Task statement - Take the lines below beginning at the line that has "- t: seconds" and stopping after the line that has "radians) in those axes", and print them exactly as they are, with no other lines.
+++++
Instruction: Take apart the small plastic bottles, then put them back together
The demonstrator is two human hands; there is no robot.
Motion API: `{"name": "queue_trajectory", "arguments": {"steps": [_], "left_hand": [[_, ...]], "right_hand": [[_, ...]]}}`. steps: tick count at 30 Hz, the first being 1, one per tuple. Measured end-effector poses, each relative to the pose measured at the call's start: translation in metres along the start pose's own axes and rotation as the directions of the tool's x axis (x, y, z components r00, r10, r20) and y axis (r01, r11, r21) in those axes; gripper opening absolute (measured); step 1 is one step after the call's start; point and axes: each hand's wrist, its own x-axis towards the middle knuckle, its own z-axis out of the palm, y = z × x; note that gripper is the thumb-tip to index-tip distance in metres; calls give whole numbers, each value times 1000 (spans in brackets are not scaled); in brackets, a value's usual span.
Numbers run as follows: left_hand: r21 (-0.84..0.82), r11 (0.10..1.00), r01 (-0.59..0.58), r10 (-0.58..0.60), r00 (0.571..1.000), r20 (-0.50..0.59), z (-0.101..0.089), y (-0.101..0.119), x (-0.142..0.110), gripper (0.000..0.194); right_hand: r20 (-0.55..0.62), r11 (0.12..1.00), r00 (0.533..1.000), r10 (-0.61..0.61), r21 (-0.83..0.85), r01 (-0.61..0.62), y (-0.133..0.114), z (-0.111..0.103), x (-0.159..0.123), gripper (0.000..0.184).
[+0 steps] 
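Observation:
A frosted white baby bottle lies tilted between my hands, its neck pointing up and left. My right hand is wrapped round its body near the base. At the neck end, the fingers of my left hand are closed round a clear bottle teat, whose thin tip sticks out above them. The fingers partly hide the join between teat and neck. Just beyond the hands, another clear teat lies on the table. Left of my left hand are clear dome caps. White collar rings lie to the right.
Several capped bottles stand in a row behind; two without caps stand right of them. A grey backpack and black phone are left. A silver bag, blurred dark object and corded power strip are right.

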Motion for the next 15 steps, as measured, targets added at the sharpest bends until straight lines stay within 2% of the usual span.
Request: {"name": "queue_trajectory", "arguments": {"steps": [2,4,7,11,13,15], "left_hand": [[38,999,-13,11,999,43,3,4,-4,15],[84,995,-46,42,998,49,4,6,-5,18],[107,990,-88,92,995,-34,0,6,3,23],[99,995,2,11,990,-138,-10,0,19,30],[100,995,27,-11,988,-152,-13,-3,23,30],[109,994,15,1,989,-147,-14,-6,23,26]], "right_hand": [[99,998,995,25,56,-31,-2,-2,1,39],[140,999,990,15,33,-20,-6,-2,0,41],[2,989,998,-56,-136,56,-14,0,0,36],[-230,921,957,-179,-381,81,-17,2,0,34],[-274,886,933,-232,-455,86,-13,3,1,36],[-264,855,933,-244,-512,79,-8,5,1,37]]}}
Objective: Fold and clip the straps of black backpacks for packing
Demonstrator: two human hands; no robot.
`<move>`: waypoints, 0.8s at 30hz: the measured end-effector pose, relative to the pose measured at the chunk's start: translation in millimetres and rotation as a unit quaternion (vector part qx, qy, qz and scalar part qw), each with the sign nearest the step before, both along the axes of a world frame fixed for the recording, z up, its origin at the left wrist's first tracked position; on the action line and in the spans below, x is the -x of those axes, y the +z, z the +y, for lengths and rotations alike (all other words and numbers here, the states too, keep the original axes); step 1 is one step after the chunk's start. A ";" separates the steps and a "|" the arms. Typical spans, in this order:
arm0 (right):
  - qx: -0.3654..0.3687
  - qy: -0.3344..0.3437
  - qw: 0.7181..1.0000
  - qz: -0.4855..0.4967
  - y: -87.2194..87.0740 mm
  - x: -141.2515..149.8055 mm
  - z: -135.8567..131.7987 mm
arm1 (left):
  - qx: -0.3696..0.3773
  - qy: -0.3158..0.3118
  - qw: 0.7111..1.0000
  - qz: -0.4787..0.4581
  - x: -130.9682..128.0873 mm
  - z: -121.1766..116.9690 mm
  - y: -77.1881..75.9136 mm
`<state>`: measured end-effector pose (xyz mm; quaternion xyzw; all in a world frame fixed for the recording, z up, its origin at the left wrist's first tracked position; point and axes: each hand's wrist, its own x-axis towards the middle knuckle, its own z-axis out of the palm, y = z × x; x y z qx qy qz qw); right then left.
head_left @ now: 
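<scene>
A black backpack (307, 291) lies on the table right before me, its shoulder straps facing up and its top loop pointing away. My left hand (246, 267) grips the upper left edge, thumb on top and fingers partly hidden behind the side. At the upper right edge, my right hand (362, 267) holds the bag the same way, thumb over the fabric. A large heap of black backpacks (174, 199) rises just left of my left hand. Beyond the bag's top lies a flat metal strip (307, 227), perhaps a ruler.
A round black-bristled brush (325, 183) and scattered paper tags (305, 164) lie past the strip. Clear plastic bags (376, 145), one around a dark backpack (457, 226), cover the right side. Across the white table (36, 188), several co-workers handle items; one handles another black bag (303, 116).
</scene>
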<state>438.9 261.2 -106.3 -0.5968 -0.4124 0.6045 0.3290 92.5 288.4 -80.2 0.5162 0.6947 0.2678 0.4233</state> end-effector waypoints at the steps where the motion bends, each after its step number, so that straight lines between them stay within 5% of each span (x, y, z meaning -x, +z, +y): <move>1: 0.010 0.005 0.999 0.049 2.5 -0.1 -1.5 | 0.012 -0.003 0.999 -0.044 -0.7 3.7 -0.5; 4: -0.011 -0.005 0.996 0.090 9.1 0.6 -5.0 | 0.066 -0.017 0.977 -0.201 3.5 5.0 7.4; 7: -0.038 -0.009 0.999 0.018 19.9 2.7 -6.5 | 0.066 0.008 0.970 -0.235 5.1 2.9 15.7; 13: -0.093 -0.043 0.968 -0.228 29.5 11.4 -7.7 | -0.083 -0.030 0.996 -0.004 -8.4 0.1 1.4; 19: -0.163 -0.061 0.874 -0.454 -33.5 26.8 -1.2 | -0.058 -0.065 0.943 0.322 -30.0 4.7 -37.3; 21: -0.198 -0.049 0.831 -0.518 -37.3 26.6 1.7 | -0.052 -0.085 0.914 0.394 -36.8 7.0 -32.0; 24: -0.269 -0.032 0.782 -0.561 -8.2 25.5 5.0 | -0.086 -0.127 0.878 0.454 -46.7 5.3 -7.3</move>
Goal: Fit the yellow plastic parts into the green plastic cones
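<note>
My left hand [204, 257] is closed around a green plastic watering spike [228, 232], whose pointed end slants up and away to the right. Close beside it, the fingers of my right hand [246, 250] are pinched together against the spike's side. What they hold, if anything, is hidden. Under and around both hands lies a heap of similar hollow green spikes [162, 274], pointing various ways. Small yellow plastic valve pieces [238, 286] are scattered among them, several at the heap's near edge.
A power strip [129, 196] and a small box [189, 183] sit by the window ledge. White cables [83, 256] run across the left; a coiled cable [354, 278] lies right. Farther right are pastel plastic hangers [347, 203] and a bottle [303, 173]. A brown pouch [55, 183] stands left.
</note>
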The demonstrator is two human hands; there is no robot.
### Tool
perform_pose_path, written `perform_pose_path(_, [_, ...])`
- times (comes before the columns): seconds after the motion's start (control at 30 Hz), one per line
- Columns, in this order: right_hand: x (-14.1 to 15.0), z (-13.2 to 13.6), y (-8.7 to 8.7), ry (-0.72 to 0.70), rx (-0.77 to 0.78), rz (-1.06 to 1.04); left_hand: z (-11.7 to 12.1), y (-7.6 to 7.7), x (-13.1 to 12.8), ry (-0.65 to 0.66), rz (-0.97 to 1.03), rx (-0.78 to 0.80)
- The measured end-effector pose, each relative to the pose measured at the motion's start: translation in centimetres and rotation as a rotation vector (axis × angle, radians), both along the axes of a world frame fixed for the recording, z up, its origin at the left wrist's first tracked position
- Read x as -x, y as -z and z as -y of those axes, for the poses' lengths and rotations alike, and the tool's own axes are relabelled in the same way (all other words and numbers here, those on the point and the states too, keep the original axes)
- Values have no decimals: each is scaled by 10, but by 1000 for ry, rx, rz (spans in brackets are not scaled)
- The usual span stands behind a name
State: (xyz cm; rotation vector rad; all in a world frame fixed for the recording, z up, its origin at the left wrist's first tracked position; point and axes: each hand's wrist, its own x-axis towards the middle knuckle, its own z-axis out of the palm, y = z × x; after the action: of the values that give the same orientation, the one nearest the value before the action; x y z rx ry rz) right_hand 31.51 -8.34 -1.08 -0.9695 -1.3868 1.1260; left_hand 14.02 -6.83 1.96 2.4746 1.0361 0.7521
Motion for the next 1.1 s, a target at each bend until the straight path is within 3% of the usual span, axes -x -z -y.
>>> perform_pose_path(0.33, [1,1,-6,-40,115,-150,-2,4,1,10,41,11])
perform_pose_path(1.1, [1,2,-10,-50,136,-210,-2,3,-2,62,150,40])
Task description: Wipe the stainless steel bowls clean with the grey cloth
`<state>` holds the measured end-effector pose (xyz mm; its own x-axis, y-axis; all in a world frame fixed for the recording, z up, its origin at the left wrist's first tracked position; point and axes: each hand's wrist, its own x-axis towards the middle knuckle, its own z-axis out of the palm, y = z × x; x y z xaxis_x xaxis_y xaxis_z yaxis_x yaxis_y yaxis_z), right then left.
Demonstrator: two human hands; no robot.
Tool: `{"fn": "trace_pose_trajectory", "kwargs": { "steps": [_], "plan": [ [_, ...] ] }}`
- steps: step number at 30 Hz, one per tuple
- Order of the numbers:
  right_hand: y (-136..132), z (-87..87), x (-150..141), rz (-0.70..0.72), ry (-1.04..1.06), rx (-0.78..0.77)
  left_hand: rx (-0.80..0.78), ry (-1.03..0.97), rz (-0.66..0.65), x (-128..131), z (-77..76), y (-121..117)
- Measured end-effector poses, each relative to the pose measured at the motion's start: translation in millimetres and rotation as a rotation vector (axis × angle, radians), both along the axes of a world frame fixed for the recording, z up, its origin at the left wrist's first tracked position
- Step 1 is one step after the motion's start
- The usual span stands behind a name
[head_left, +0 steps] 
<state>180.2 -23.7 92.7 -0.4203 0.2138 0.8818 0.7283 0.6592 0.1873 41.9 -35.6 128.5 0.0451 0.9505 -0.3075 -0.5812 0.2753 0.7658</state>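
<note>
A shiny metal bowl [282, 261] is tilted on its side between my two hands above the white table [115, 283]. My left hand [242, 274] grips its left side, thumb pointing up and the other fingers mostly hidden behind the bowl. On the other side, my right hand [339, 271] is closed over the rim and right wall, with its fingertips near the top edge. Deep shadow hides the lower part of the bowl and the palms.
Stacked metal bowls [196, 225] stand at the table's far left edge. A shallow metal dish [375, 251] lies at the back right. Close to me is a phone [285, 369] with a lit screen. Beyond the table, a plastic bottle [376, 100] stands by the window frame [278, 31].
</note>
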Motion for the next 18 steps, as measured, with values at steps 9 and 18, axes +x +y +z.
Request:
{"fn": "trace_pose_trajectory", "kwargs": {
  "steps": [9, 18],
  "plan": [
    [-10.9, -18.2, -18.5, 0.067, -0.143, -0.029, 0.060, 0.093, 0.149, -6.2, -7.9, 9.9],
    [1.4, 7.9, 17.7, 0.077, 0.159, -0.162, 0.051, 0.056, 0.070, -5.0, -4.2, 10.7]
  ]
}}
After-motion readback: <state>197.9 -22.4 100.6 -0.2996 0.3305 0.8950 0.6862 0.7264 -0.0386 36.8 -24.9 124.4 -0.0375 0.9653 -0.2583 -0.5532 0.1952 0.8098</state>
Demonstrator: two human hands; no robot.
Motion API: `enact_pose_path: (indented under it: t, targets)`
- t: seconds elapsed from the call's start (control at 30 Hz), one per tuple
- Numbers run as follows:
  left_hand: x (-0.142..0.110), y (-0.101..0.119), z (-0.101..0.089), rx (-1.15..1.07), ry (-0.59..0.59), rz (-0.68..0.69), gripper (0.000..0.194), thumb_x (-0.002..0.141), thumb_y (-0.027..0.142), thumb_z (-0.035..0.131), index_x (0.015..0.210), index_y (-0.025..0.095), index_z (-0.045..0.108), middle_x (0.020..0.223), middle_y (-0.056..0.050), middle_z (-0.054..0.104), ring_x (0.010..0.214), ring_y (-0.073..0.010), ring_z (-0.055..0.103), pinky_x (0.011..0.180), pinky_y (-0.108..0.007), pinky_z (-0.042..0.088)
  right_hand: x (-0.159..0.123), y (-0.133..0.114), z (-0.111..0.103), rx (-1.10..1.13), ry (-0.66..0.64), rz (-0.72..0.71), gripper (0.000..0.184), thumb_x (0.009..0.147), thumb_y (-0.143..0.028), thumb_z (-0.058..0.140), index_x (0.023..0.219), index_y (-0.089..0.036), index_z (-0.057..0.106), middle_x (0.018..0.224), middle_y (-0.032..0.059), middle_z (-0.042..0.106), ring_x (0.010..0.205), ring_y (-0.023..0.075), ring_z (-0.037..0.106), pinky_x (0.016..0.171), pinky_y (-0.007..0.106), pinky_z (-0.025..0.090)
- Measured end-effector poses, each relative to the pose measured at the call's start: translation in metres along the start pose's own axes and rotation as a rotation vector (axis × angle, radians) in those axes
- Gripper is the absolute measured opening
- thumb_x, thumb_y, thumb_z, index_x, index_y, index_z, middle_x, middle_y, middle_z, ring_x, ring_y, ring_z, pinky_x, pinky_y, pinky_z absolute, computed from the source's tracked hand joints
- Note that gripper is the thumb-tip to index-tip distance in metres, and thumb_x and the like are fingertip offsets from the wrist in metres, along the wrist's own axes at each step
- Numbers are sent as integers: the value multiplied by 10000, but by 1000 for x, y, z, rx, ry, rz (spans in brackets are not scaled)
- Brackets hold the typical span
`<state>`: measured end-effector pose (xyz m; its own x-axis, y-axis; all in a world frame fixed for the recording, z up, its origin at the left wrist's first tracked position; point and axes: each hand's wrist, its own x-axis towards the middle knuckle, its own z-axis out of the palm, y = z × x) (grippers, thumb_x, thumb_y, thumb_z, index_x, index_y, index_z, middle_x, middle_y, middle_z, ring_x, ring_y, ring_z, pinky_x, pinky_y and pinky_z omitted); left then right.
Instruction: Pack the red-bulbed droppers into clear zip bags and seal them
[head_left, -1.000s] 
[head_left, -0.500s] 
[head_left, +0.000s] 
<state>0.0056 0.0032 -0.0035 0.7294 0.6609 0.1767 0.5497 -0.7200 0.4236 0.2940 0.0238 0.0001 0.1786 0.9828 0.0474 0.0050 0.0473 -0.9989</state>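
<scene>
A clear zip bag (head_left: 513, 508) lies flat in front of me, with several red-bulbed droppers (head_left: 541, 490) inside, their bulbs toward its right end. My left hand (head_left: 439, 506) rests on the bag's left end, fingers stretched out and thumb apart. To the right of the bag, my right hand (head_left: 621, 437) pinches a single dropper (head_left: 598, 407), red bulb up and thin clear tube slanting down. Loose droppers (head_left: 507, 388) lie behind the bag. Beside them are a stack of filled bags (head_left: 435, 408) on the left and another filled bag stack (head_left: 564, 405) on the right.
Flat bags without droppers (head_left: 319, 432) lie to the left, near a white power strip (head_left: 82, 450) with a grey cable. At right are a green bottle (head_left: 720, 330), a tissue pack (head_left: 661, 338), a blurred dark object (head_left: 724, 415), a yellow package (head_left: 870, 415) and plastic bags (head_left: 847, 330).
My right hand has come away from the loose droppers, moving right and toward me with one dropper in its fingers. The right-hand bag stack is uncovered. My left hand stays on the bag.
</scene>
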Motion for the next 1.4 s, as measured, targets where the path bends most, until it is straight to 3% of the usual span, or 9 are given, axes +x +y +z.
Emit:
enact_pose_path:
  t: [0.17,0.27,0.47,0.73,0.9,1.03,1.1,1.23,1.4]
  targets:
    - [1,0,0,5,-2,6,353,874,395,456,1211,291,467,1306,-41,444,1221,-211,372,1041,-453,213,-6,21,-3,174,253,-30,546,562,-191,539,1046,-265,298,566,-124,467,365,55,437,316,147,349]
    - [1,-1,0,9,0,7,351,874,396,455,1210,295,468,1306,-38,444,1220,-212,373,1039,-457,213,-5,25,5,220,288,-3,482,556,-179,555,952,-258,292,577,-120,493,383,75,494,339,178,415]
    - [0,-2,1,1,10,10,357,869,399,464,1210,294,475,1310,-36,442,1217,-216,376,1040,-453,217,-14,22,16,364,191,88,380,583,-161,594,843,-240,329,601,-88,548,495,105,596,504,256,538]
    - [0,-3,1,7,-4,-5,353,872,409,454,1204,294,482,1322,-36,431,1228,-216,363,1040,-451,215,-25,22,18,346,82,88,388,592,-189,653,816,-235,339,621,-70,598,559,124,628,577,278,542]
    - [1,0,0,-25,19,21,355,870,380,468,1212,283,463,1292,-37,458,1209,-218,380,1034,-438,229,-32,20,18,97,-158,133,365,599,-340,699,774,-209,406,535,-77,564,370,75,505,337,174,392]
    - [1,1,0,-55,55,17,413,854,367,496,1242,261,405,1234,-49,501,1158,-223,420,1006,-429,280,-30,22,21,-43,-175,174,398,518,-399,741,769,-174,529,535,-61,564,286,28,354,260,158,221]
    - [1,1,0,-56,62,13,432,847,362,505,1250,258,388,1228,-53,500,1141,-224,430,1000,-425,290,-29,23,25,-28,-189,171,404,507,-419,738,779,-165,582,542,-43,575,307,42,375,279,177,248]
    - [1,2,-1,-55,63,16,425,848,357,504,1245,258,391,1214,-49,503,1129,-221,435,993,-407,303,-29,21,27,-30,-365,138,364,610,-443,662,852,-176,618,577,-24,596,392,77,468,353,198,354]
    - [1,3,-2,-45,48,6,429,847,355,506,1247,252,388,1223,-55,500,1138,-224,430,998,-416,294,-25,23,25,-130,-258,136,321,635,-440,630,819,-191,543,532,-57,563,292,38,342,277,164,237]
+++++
Answer -
- t: seconds elapsed from the call's start (control at 30 Hz), one per tuple
- Numbers run as follows:
  left_hand: x (-0.142..0.110), y (-0.101..0.119), z (-0.101..0.089), rx (-1.15..1.07), ry (-0.59..0.59), rz (-0.68..0.69), gripper (0.000..0.194), thumb_x (-0.002..0.141), thumb_y (-0.027..0.142), thumb_z (-0.035..0.131), index_x (0.015..0.210), index_y (-0.025..0.095), index_z (-0.045..0.108), middle_x (0.020..0.223), middle_y (-0.056..0.050), middle_z (-0.054..0.104), ring_x (0.010..0.214), ring_y (-0.073..0.010), ring_z (-0.055..0.103), pinky_x (0.011..0.180), pinky_y (-0.108..0.007), pinky_z (-0.042..0.088)
  right_hand: x (-0.159..0.123), y (-0.133..0.114), z (-0.111..0.103), rx (-1.10..1.13), ry (-0.66..0.64), rz (-0.72..0.71), gripper (0.000..0.184), thumb_x (0.009..0.147), thumb_y (-0.143..0.028), thumb_z (-0.058..0.140), index_x (0.023..0.219), index_y (-0.089..0.036), index_z (-0.057..0.106), middle_x (0.018..0.224), middle_y (-0.032..0.059), middle_z (-0.042..0.106), ring_x (0.010..0.205), ring_y (-0.023..0.075), ring_z (-0.037..0.106), pinky_x (0.016..0.171), pinky_y (-0.007..0.106), pinky_z (-0.025..0.090)
- Measured end-effector poses, each relative to the pose measured at the call's start: translation in metres along the start pose's own axes and rotation as a rotation vector (axis × angle, radians) in those axes

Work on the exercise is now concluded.